Member of the Wisconsin State Assembly from the 88th district
- In office January 2, 1995 – January 1, 2001
- Preceded by: Rosemary Hinkfuss
- Succeeded by: Judy Krawczyk

Personal details
- Born: May 26, 1945 (age 81) Fort Smith, Arkansas
- Party: Republican
- Children: 2
- Education: Iowa State University (BS)

= Carol Kelso =

American politician (born 1945)

Carol Kelso (born May 26, 1945) is an American politician who served as the Brown County Executive from 2003 to 2007, and as a Republican State Representative in the Wisconsin State Assembly from 1995 to 2001 from the 88th District.
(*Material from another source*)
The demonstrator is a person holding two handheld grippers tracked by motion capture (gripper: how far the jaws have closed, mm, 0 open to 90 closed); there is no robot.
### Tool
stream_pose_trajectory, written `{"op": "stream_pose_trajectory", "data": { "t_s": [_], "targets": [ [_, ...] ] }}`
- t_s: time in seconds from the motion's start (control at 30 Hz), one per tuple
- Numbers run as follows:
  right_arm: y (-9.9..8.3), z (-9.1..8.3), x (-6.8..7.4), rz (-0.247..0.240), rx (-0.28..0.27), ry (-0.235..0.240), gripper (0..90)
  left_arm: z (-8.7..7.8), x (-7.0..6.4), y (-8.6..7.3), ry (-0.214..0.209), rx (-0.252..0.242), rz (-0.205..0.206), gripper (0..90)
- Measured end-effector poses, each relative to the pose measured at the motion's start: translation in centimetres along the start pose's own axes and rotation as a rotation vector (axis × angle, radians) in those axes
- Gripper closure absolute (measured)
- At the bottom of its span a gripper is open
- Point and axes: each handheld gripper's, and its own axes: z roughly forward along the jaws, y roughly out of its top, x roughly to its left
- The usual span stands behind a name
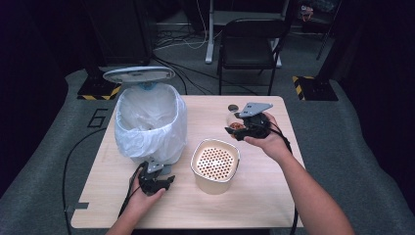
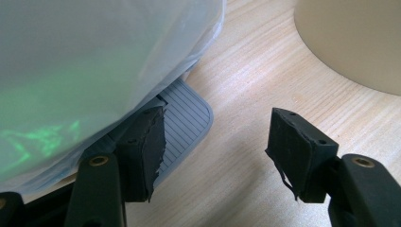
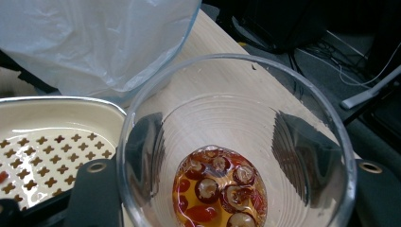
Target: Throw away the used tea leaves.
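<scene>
Cup (image 3: 236, 142) first: it's a clear plastic one, clamped between my right gripper (image 1: 248, 125)'s jaws, and I've got it held up over the tabletop's far right part, just past the strainer bin. Looking down the right gripper view, I can see straight into it, with the black jaws pressed on its wall on both sides. At the bottom sits a bit of amber liquid (image 3: 187, 201) with round reddish-brown fruit pieces (image 3: 220, 182) floating in it, dates or something like that, can't really tell. From the high view the cup looks tilted, mouth toward the middle of the table, and the person's right hand (image 1: 266, 142) is wrapped around the gripper handle.

Cream strainer bin (image 1: 215, 164) stands near the middle of the tabletop, a bit toward the near edge. It has a perforated insert (image 3: 42, 158) with little cross-shaped holes, and the insert looks wet.

Pedal trash can (image 1: 149, 125) takes up the far left part of the tabletop, lined with a white plastic bag (image 2: 94, 61), and its lid (image 1: 138, 74) is standing open.

My left gripper (image 1: 156, 182) is down near the front edge, on the left, right at the can's base. Its jaws are spread wide apart with nothing between them. In the left gripper view one jaw is over the grey ribbed pedal (image 2: 187, 116); whether it's actually pressing on it I can't tell. The other jaw hangs over bare wood (image 2: 246, 94).
</scene>
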Motion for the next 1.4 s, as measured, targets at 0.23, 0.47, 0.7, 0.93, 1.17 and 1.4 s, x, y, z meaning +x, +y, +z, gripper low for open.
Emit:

==Early life and education==
Kelso was born on May 26, 1945, in Fort Smith, Arkansas. She graduated from Iowa City High School in Iowa City, Iowa, and earned a bachelor's degree from Iowa State University.

==Career==
After graduating from college, Kelso moved to Green Bay, Wisconsin. She served as the Vice President of Governmental Affairs of the Green Bay Area Chamber of Commerce.

==Political career==
In 1994, Kelso ran for the State Assembly against Democratic State Representative Rosemary Hinkfuss. She defeated chiropractor Robert Menner in the Republican primary by a wide margin, and advanced to the general election against Hinkfuss. She defeated Hinkfuss by a wide margin, winning 56 percent of the vote.

She was unopposed for re-election in 1996, and in 1998 was challenged by Democrat Lori Nelson. She defeated Nelson with 57 percent of the vote. She declined to run for re-election to a fourth term in 2000.
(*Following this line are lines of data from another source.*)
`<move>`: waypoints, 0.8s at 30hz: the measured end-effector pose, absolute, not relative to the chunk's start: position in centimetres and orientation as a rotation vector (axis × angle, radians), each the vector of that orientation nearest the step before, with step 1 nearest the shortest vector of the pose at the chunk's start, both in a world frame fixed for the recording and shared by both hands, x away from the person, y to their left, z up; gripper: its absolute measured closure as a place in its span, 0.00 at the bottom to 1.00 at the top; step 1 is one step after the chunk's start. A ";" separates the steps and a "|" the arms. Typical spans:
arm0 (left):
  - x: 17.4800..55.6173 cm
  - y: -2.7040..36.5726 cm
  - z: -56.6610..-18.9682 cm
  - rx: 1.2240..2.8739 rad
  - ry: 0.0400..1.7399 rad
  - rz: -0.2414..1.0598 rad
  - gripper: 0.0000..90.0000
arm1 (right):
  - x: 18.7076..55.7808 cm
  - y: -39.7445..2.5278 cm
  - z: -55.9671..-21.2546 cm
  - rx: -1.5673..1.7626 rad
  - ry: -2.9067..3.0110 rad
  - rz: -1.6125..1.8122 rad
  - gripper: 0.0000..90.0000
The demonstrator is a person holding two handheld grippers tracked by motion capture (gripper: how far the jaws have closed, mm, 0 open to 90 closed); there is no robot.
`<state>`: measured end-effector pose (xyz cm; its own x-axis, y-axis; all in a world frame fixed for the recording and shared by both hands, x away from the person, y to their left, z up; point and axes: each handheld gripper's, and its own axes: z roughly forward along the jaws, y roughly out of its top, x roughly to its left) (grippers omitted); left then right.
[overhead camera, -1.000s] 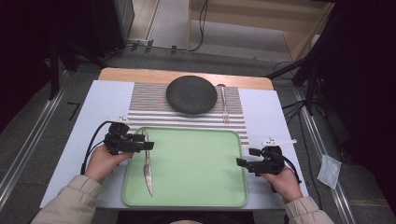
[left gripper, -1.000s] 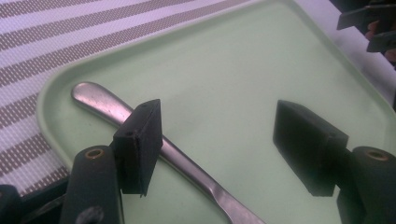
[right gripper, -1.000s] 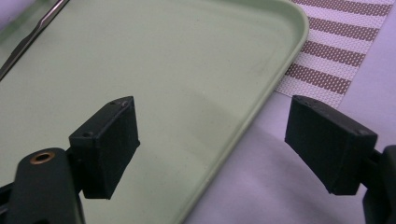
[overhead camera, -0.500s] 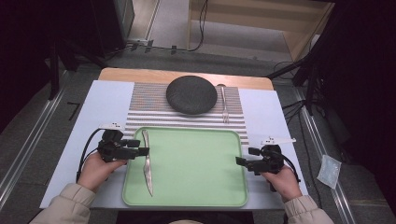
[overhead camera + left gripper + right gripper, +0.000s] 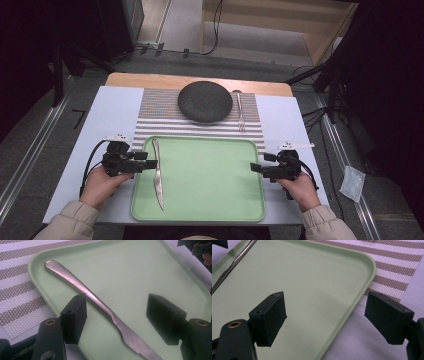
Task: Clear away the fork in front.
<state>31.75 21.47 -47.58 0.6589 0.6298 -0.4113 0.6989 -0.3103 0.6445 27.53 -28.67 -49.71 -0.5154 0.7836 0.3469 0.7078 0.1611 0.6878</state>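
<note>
Left gripper (image 5: 117, 320) jaws wide – straddling knife (image 5: 100, 305), untouched, right gripper (image 5: 332, 317) gaping over tray (image 5: 352, 315) rim – empty

Table (image 5: 285, 102) carries a placemat (image 5: 155, 120) at its middle and far part. Plate (image 5: 205, 101) sits on the placemat's far half. Fork (image 5: 240, 111) lies on the placemat just right of the plate, running near to far. Tray (image 5: 210, 175) sits on the near half of the table, its far edge overlapping the placemat's near edge. Knife (image 5: 158, 172) lies in the tray along its left side, handle toward the far edge. Left hand-held gripper (image 5: 150, 164) at the tray's left rim, jaws either side of the knife; right hand-held gripper (image 5: 256, 167) at the tray's right rim.
</note>
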 end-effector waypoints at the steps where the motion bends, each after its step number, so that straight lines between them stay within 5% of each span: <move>1: 31.7 21.5 -47.6 2.030 1.032 -0.102 0.36 | 27.6 -28.7 -49.7 1.498 2.326 1.283 0.17; 24: 31.6 21.4 -47.6 2.038 1.011 -0.098 0.35 | 32.0 -28.4 -48.9 1.557 2.197 1.277 0.17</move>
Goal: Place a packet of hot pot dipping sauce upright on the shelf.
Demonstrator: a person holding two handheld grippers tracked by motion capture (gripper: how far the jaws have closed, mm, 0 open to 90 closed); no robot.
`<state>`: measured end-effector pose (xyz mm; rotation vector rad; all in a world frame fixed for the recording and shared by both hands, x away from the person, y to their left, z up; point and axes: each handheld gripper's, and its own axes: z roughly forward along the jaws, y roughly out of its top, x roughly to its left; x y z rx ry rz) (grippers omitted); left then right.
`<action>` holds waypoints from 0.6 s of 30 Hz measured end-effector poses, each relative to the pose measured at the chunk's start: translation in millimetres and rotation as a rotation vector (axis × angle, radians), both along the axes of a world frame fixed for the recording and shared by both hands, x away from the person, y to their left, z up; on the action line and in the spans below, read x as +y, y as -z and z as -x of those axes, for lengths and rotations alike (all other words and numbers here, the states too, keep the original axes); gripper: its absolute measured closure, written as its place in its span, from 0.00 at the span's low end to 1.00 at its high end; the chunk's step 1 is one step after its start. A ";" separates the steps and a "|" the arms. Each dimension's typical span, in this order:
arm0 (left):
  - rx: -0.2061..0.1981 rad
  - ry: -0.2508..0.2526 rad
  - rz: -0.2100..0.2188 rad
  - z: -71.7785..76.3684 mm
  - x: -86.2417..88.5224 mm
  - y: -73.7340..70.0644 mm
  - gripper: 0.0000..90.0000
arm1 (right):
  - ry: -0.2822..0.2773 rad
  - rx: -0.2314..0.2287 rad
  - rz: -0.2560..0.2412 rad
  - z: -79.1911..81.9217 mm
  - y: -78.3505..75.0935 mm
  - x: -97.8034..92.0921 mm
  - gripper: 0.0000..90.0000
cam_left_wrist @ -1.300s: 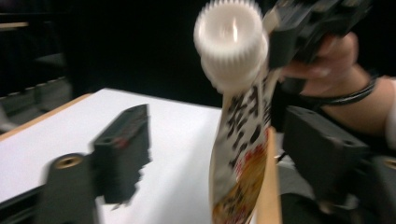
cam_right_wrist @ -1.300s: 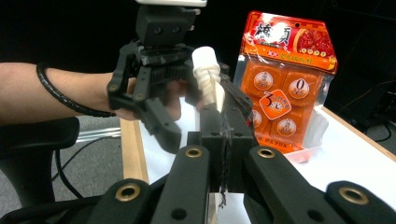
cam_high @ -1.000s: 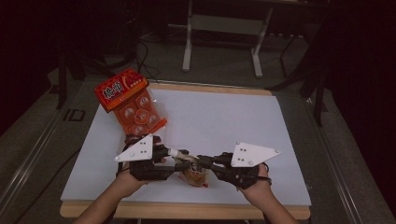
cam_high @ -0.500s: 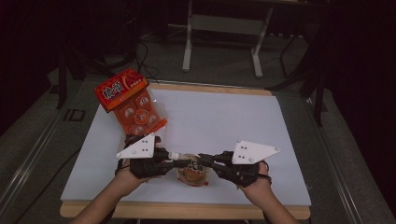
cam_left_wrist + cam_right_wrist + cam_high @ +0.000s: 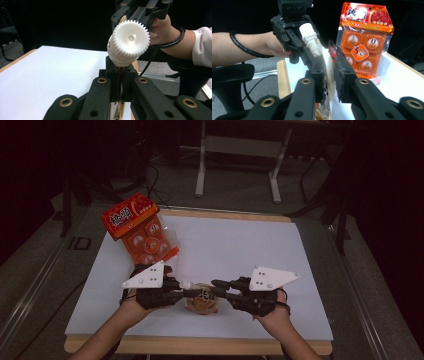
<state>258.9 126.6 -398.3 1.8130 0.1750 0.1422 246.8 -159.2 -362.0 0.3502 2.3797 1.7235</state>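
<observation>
Pinching a small pouch (image 5: pixel 201 301) with a white ribbed cap (image 5: pixel 129 40) between them, the left gripper (image 5: pixel 186 291) and the right gripper (image 5: pixel 216 290) meet over the near edge of the white table (image 5: pixel 240 250). An orange snack pack (image 5: pixel 140 229) lies at the far left corner, dark floor and a metal stand (image 5: pixel 239 150) beyond. Since a second ago, both grippers have drifted slightly toward the person; the pack is unmoved.
</observation>
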 end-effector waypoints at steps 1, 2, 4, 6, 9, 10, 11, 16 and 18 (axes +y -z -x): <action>-0.015 -0.003 -0.003 0.3 0.6 -1.3 0.98 | -0.001 -0.001 -0.003 0.1 -0.6 -0.6 0.82; -0.010 -0.002 -0.003 -0.1 1.8 -2.9 0.98 | 0.003 -0.004 -0.007 0.6 -1.5 -1.4 0.76; -0.011 -0.009 0.004 -0.7 4.8 -5.5 0.98 | 0.007 -0.006 -0.017 -0.1 -3.1 -3.5 0.68; -0.015 -0.016 0.010 -1.5 7.6 -8.1 0.98 | 0.011 -0.003 -0.044 -1.4 -4.1 -7.1 0.58; -0.030 -0.038 0.023 -3.0 12.9 -12.1 0.98 | 0.029 -0.010 -0.058 -3.4 -4.2 -12.2 0.47; -0.036 -0.048 0.032 -3.5 15.3 -13.4 0.98 | 0.032 -0.008 -0.067 -3.7 -4.1 -13.8 0.42; -0.036 -0.051 0.038 -4.8 19.0 -15.2 0.98 | 0.037 -0.011 -0.073 -4.0 -3.8 -15.3 0.38; -0.054 -0.091 0.066 -10.3 36.4 -22.9 0.98 | 0.020 -0.023 -0.106 -5.7 -2.0 -22.5 0.20; -0.064 -0.110 0.070 -12.3 43.3 -25.0 0.98 | 0.010 -0.017 -0.126 -6.7 -1.1 -24.6 0.15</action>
Kelso was first elected to the Wisconsin State Assembly in 1994 and served until 2001. In 2003, Kelso ran for Brown County Executive. She ran against Hobart Village President Len Teresinski and trucker Roy Leyendecker. In the primary election, Kelso placed first with 58 percent of the vote, and advanced to the general election with Teresinski, who received 33 percent of the vote. She ultimately defeated Teresinski with 56 percent of the vote in the general election. Kelso declined to run for a second term as County Executive in 2007.